__WORK ORDER__: Wherever a line holds the word "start", copy that line from the data.

__GIVEN DATA__:

----------------

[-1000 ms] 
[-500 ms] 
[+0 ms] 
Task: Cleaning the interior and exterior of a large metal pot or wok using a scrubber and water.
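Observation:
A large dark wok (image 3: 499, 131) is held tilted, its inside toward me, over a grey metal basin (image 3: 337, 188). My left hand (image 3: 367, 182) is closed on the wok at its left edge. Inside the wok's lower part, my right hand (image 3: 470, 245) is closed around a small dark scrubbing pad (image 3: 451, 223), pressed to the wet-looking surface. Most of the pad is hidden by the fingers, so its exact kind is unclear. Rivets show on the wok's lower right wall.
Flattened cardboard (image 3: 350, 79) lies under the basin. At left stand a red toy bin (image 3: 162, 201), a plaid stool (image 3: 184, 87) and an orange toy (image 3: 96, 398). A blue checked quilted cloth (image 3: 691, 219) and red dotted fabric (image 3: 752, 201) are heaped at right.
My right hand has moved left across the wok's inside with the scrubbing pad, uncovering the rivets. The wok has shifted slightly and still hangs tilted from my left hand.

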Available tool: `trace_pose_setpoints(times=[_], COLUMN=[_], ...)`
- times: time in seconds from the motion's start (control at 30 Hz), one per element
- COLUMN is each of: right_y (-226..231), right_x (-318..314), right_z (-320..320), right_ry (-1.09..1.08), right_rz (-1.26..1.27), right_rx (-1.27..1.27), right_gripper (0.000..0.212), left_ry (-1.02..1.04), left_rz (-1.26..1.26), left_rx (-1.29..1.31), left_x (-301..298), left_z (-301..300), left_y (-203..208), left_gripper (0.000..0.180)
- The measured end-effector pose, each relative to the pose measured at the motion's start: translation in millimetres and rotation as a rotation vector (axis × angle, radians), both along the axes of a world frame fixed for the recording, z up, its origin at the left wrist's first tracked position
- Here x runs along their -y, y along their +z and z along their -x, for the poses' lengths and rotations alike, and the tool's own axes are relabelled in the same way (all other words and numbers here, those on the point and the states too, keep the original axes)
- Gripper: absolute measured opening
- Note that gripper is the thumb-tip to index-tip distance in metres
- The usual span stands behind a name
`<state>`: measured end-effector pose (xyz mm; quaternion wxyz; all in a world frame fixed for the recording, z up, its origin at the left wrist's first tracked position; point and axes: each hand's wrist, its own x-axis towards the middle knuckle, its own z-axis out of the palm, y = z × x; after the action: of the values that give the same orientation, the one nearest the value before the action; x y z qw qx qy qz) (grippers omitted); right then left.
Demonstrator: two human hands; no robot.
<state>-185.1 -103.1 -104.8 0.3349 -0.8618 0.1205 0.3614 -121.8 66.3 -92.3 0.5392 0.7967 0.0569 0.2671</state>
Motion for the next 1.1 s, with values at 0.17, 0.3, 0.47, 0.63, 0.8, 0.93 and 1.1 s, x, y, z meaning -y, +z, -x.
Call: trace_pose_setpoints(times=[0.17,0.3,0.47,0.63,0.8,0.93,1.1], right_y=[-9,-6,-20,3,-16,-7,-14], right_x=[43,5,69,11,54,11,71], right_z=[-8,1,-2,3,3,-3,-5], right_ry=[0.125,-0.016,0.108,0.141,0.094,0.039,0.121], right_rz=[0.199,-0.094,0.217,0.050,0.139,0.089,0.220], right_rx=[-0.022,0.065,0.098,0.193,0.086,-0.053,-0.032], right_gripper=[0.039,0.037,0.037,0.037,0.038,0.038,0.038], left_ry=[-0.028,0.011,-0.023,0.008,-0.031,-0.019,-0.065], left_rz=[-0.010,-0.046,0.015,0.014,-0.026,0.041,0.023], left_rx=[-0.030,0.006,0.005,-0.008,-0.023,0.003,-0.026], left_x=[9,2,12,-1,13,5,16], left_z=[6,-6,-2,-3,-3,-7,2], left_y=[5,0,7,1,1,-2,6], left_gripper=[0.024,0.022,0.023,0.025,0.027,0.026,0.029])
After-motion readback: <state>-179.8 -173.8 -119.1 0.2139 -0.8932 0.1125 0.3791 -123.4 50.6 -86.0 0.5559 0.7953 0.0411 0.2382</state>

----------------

__YOUR SOLUTION__:
- times: time in seconds from the motion's start (control at 30 Hz), one per element
- The measured end-effector pose, each relative to the pose measured at the motion's start: translation in millimetres and rotation as a rotation vector (axis × angle, radians), both along the axes of a world frame fixed for the recording, z up, its origin at the left wrist's first tracked position

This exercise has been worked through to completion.